DIRECTIONS FOR THIS TASK.
An exact reproduction of the listing, minus the pictures, is the required output.

RECORDED INFORMATION.
######
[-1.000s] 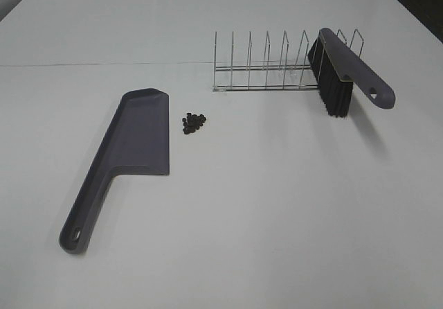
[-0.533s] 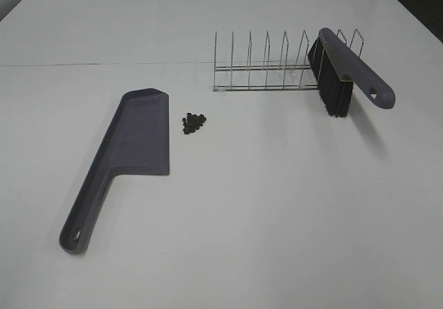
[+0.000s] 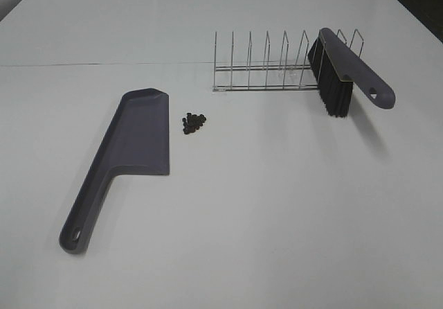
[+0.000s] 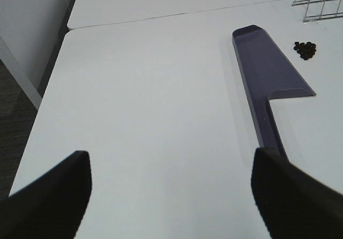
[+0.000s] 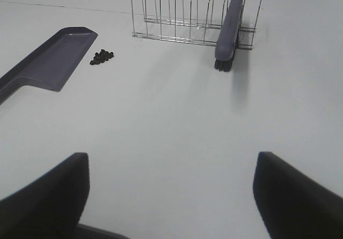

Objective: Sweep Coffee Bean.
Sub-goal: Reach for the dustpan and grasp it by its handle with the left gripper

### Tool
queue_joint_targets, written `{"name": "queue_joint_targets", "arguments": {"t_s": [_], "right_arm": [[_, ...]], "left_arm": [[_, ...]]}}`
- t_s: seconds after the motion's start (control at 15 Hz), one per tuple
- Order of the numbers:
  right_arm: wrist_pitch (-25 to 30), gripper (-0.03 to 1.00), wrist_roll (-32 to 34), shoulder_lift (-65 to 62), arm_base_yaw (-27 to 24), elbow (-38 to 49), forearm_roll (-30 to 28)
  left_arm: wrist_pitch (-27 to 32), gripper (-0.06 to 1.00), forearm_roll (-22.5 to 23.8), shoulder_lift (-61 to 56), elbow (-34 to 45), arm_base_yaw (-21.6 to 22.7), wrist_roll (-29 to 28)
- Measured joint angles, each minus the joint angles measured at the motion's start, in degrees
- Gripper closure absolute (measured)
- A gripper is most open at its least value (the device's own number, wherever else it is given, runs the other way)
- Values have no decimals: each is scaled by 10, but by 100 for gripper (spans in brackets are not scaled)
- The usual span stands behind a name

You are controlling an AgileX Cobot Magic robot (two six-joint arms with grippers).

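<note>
A small heap of dark coffee beans (image 3: 194, 122) lies on the white table just right of the grey-purple dustpan (image 3: 131, 143), which lies flat with its handle toward the front left. The beans (image 4: 305, 49) and the dustpan (image 4: 268, 73) also show in the left wrist view, and again as beans (image 5: 102, 57) and dustpan (image 5: 51, 59) in the right wrist view. A grey brush (image 3: 346, 70) with black bristles leans in the wire rack (image 3: 266, 66). My left gripper (image 4: 171, 188) and right gripper (image 5: 171, 188) both stand open and empty, well back from these things.
The wire rack (image 5: 185, 16) stands behind the beans with the brush (image 5: 229, 30) at its right end. A seam in the table (image 3: 104, 64) runs across the back. The table's left edge (image 4: 51, 83) shows in the left wrist view.
</note>
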Motion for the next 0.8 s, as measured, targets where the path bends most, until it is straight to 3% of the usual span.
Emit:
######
ANSWER BOX.
[-1.000s] 
[-0.533s] 
[+0.000s] 
[+0.000s] 
[+0.000s] 

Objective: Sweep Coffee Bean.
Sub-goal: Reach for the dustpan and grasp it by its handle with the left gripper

### Tool
queue_joint_targets, written `{"name": "queue_joint_targets", "arguments": {"t_s": [_], "right_arm": [[_, ...]], "left_arm": [[_, ...]]}}`
- t_s: seconds after the motion's start (control at 15 Hz), one per tuple
- Order of the numbers:
  right_arm: wrist_pitch (-25 to 30), gripper (-0.03 to 1.00), wrist_roll (-32 to 34), shoulder_lift (-65 to 62), arm_base_yaw (-27 to 24), elbow (-38 to 49), forearm_roll (-30 to 28)
  left_arm: wrist_pitch (-27 to 32), gripper (-0.06 to 1.00), forearm_roll (-22.5 to 23.8), shoulder_lift (-61 to 56), elbow (-34 to 45), arm_base_yaw (-21.6 to 22.7), wrist_roll (-29 to 28)
- Measured joint angles, each minus the joint angles measured at the motion's start, in degrees
- Gripper closure absolute (measured)
- A gripper is most open at its least value (the device's own number, wherever else it is given, runs the other way)
- Values have no decimals: each is scaled by 10, but by 100 for gripper (spans in brackets are not scaled)
- The usual span stands behind a name

You are controlling an AgileX Cobot Magic robot (two six-joint arms with grippers).

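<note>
A small heap of dark coffee beans (image 3: 194, 122) lies on the white table just right of the grey-purple dustpan (image 3: 131, 143), which lies flat with its handle toward the front left. The beans (image 4: 305, 49) and the dustpan (image 4: 268, 73) also show in the left wrist view, and again as beans (image 5: 102, 57) and dustpan (image 5: 51, 59) in the right wrist view. A grey brush (image 3: 346, 70) with black bristles leans in the wire rack (image 3: 266, 66). My left gripper (image 4: 171, 188) and right gripper (image 5: 171, 188) both stand open and empty, well back from these things.
The wire rack (image 5: 185, 16) stands behind the beans with the brush (image 5: 229, 30) at its right end. A seam in the table (image 3: 104, 64) runs across the back. The table's left edge (image 4: 51, 83) shows in the left wrist view.
</note>
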Motion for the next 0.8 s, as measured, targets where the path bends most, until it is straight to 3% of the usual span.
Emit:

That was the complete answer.